The small ceremony drew the attention of passersby. Many seemed curious about the presence of a US flag on the wall and poppy wreaths, as well as a performance of the Last Post.
The owner of an oyster noodle shop just a few meters from the wall told the Taipei Times that many customers ask why foreigners gather near the wall around this time of year.
Michael Hurst, director of Taiwan POW Camps Memorial Society, spent more than a decade researching the history of POWs in Taiwan. He said the captives who were kept in the prison were all US airmen.
“They weren’t considered prisoners of war,” Hurst said. “They were considered criminals right off the bat as soon as they were shot down because the Japanese accused them of indiscriminate bombing and killing innocent civilians.”
Hurst said the 14 young men executed were tried without defense. They were found guilty and sentenced to death.
“One of the sad things — and I guess Japan still does even today in the prison system — is that when somebody is sentenced to death they don’t tell them when it’s going to be. So every day you wake up, you wonder if today is the day I am going to die,” Hurst said.

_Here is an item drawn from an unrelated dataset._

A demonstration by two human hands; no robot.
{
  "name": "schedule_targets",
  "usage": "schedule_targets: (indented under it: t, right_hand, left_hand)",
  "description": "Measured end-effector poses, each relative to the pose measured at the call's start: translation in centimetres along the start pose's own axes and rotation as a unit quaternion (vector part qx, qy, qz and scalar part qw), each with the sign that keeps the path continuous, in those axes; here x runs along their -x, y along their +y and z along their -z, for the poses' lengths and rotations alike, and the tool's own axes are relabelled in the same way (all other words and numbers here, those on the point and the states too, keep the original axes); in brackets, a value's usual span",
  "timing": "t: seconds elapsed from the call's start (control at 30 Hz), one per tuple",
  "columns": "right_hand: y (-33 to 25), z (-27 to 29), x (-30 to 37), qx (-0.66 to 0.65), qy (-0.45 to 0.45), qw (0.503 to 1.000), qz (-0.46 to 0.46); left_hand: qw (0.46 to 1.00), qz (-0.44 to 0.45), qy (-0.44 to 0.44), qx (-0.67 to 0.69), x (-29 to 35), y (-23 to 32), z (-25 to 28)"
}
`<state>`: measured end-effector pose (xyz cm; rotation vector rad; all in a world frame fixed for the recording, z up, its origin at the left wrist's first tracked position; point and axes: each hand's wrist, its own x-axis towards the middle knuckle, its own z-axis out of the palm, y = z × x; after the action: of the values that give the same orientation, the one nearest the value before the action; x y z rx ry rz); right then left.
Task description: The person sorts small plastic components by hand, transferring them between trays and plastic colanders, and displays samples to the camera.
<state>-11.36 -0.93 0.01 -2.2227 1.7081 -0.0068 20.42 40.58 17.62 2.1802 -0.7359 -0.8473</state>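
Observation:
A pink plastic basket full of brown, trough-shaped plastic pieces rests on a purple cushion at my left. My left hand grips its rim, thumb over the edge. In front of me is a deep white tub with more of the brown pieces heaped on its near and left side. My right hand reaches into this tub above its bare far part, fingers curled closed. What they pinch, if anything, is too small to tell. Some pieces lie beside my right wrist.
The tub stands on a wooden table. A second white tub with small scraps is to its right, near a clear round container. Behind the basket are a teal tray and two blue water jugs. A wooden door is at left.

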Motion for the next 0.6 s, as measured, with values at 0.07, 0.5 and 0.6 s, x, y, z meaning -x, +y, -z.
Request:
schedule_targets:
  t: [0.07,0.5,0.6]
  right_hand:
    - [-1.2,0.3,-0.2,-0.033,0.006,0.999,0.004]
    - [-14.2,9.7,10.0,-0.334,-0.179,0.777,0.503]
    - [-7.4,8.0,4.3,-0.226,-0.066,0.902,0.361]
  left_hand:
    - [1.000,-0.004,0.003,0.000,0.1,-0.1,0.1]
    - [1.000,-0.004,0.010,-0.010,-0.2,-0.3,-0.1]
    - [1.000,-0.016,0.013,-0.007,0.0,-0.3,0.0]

After the executions, the bodies were cremated and the ashes were taken to a Japanese temple in what is now Taipei’s Ximending (西門町) area. The ashes were turned over to the US after the war to be repatriated and buried somewhere else, Hurst said.
Hurst said there were 17 POW camps in Taiwan, including two evacuation camps. Unlike other camps, which were mixed with British, Dutch Australian or Canadian POWs, the POWs in the old Taipei Prison were all Americans captured from late 1944 to the spring of 1945, just as the US was readying to bomb parts of Taiwan ahead of the Battle of Okinawa.
After the war, the Japanese military commanders and judges who conducted the mock trial of the 14 US airmen were tried during the Tokyo war crimes trials.
Found guilty of the unnecessary killing of allied POWs, Hurst said two of the chief justices were sentenced to death, sentences which were later changed to life imprisonment. The other three major people involved in the trial received sentences of 20, 30 and 40 years.
After the Americans left Japan in 1952, the war criminals were released from prison a few months later. None served their full sentence, he said.
“In the European theater, the Nazis were hunted down and many of them were brought to justice and still have been over the years. Those involved in the Holocaust murdering the Jews have all been hunted down and a lot of them brought to trial, whereas in Asia the Americans just wanted to get it over with and go home,” Hurst said.
“It is sad that justice was not done in many cases, but the main thing is that 60 or 70 years later that we remember these men. They are not forgotten and will be remembered,” he said.